- Garrett as he appeared in Thief (2014)
- First game: Thief: The Dark Project (1998)
- Created by: Ken Levine
- Designed by: Marc Lizotte Rob Waters
- Voiced by: Stephen Russell Romano Orzari (2014)

= Garrett (Thief) =

Garrett is the protagonist of the stealth game series Thief. Introduced in Thief: The Dark Project, he was trained by the Keepers in secret so that he could join them; instead, Garrett used those skills to become a master thief. The 2014 reboot Thief introduced an reimagining of Garrett, with motivations and a personality that differ from those of the original. Praised for his personality and Stephen Russell's performance, many have praised Garrett as one of top antiheroes in video games, and even as one of gaming's best characters overall.

==Conception and development==
Ken Levine, when working on Thief: The Dark Projects story, wanted the game's world to feel familiar to fantasy fans, but also to have a film noir aesthetic. In keeping with this, Levine came up with a character named "Palmer": a private detective hired to do a job by a beautiful woman. Feeling that there was a lack of anti-heroes in gaming at the time, Levine took inspiration from films from the 1970's and 1980's such as Chinatown and Blade Runner, keeping the protagonist a character with a failed past "living on the outs of society". As the character evolved into Garrett, he wanted to see how "dark" the character could be, taking whatever job was offered to him, including assassination. However, this was toned down after objections from other developers, which frustrated Levine, though he later admitted he felt it was the right direction to take the character. Garrett's character design itself was carried over from a previous Looking Glass Studios project, Dark Camelot. Developed by Marc Lizotte and Rob Waters, it was originally more "armory and Excalibur-looking", but as development progressed they changed his look to fit the fantasy setting and "into something meaner and leaner".

==Appearances==

As a child Garrett was poor, without parents, and made a living as a pickpocket. This all changed when he met Keeper Artemus, who trained him and inducted him into the Keepers. Garrett left soon after to pursue a life of burglary, stealing from the rich.

In Thief: Deadly Shadows, a large scar runs down one side of his face, the result of Viktoria plucking out one of his eyes in Thief: The Dark Project. During the second and third games Garrett sees with a prosthesis mechanical eye, a piece of Mechanist technology given to him by the Hammerites at the end of The Dark Project. The mechanical eye incorporates a zoom lens. At the end of Thief: Deadly Shadows, Garrett catches hold of a small child trying to pick his pocket, and their conversation is almost identical to one between Artemus and Garrett as a child.

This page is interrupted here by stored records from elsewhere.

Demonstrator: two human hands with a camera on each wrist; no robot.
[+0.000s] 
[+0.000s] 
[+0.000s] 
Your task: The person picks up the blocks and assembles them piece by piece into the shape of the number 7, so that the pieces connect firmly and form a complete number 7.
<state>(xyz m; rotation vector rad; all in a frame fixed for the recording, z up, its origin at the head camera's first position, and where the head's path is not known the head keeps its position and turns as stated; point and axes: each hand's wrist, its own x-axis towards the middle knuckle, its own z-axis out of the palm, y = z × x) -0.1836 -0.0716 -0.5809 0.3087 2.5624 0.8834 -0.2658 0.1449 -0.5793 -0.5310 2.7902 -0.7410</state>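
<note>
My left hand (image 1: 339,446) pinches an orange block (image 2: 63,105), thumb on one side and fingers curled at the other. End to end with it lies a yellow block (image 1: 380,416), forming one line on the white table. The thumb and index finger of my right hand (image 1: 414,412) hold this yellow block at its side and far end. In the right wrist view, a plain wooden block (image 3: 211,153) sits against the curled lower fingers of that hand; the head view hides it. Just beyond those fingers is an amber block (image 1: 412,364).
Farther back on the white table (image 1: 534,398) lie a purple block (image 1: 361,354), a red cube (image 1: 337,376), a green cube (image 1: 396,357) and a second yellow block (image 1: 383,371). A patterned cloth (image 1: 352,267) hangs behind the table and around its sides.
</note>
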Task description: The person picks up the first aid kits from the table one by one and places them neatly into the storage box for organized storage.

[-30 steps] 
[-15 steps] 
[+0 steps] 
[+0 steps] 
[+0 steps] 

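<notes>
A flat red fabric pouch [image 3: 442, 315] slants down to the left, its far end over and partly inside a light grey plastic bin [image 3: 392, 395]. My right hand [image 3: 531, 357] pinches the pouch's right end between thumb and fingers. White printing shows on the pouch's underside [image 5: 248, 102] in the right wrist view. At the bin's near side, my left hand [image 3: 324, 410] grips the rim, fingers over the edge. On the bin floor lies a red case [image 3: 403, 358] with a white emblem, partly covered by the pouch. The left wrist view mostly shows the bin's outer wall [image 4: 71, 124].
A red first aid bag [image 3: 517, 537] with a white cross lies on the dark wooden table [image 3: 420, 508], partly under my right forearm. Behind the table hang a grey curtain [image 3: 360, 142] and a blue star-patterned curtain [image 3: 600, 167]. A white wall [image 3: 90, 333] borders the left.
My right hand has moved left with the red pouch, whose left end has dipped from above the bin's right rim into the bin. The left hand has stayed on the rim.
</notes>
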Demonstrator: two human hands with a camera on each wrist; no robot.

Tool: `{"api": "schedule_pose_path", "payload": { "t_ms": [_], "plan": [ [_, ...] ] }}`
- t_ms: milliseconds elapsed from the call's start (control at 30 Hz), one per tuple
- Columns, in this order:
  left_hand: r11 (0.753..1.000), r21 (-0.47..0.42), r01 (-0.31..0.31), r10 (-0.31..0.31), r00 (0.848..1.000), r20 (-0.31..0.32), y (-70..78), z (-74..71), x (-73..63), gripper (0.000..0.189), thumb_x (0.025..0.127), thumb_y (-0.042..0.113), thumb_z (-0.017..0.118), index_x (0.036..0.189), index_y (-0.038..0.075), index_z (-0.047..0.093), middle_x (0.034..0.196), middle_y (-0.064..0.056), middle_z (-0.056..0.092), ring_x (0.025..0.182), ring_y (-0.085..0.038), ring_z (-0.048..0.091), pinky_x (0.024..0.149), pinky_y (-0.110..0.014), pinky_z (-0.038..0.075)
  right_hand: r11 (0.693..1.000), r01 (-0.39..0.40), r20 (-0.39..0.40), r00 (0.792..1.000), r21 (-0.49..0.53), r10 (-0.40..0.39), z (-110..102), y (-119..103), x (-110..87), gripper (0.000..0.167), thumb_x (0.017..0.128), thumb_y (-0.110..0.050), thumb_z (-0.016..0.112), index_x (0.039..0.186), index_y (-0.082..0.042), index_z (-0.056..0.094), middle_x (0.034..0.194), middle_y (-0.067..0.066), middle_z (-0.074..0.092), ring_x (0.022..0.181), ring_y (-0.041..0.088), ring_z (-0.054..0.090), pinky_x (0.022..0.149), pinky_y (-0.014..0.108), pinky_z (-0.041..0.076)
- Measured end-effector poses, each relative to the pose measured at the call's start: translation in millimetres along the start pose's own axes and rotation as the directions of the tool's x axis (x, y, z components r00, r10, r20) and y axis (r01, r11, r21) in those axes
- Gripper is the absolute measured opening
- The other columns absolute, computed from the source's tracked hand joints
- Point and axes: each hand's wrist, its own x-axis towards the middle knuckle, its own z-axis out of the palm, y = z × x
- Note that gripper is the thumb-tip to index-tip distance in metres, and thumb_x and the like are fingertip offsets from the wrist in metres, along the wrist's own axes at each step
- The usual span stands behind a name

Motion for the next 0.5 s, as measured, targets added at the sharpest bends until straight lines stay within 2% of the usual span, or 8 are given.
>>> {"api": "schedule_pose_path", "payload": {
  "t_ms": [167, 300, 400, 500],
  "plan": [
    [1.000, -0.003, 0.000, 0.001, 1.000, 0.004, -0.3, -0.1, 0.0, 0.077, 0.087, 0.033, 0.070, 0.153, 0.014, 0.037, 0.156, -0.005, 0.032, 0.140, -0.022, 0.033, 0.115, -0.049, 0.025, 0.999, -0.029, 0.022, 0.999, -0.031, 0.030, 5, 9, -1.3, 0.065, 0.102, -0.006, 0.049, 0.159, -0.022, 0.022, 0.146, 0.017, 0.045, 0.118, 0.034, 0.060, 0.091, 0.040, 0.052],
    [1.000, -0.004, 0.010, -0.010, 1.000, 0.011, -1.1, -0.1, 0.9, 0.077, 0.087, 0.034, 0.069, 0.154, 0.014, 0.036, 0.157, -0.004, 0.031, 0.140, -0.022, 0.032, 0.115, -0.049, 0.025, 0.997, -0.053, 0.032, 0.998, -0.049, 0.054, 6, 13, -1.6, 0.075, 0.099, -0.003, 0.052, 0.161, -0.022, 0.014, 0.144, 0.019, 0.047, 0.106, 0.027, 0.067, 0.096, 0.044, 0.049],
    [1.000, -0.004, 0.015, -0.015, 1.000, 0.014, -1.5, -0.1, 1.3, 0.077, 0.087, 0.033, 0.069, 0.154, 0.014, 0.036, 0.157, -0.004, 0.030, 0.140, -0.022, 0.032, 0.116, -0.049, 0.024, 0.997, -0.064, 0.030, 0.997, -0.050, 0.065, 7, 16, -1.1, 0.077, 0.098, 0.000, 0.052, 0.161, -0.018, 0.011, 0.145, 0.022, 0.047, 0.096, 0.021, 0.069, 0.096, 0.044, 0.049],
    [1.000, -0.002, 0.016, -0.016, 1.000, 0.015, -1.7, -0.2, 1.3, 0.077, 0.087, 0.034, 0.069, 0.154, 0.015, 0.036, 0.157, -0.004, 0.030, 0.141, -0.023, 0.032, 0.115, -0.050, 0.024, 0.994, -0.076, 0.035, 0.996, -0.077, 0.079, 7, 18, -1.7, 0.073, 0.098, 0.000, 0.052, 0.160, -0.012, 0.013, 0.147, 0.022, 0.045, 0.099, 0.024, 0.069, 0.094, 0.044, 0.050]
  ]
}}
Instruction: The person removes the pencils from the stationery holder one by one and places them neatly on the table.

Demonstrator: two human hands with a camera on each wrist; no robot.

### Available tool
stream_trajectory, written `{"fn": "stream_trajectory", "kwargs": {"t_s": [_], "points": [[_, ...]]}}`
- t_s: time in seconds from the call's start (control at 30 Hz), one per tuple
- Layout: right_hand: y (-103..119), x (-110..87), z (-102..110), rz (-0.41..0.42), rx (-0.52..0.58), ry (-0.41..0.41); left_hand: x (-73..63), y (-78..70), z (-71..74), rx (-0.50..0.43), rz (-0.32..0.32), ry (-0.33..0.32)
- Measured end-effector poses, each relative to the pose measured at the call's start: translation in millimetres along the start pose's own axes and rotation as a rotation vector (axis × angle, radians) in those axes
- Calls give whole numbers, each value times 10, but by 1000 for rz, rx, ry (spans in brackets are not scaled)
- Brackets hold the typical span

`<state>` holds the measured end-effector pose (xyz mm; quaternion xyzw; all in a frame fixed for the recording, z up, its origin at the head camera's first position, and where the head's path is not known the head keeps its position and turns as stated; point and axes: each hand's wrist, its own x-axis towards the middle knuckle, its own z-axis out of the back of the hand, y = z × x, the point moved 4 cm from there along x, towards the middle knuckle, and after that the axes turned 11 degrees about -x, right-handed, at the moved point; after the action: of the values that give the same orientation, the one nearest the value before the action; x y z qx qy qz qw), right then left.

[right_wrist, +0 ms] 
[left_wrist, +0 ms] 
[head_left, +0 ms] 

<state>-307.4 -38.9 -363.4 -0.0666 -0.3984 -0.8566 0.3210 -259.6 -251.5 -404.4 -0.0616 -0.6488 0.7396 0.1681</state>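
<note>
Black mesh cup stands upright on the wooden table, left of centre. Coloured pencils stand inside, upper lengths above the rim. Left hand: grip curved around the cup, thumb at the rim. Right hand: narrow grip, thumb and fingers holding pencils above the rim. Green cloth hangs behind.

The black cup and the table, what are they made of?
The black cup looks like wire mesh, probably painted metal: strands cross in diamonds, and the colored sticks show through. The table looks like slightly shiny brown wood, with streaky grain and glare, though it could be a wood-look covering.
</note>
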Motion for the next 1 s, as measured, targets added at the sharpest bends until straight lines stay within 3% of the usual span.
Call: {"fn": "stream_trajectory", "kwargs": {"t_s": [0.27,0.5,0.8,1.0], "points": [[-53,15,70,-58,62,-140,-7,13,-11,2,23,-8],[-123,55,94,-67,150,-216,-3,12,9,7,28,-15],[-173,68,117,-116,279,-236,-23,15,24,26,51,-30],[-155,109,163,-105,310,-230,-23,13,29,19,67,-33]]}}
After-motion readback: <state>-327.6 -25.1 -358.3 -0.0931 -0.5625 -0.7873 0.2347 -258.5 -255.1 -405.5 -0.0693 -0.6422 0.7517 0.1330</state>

A reimagining of the character appears in the 2014 reboot titled Thief. Randy Smith, a designer on the original trilogy, suggested to the studio of creating a new character instead of using Garrett: "I was like, ‘Why don’t you guys just make your own character? If you really want to expand this franchise, show us a different person who’s similar to Garrett in this world, but has their own characteristics. Just give him a different name.’ That would have been interesting to me, to explore more of the world."

==Reception==
The character was well received by critics. In 1999, GameSpot included him on the list of top ten heroes in gaming, stating how "over the course of his adventures, Garrett emerges from under the misanthropic facade as a character with a noble heart, whose immoral ways are reluctantly justified by an immoral talent that's well suited to his immoral world". GameSpot also chose him as one of the 64 contenders in the 2009 user poll "All Time Greatest Video Game Hero". In 2010, games™ listed him among the greatest ever game characters, commenting that "few main characters are as cynical and mysterious as Garrett" and adding that "it's Garrett's unique skills and upbringing that make him such a fascinating character". In 2011, Empire ranked him as the 29th greatest video-game character, calling him to "a medieval Han Solo type" and adding that it is "his sardonic amorality that shines through most of all, ensuring Garrett a place as one of gaming's most appealing anti-heroes". In 2008, PC Zone ranked him as PC gaming's ninth best character for his "wonderful" situational sarcasm, calling him a "medieval Sam Fisher of sorts" and contrasting him with Marcus Fenix (who was ranked as ninth worst). That same year, Garrett got an honorable mention on the list of the best Xbox Heroes by 360 Magazine along with a comment that Garrett "was highly unfortunate not to make the final 50" in the user poll.

In 2012, IGN featured him among gaming's most notorious anti-heroes, calling him "a true badass and anti-hero, combining a ruthless exterior with an unshakeable sense of honor". GameSpy's Mike Sharkey called Garrett a noticeable omission from the 2011 Guinness World Records Gamer's Editions top 50 video-game characters. Also in 2012, GamesRadar ranked this "not exactly Robin Hood" as 35th "most memorable, influential, and badass" protagonist in games, also calling him "a pioneer of sorts, paving the way for the myriad other thieves and assassins of our time". In a 2021 list published by PC Gamer staff, Garrett is ranked among the most iconic characters in PC gaming.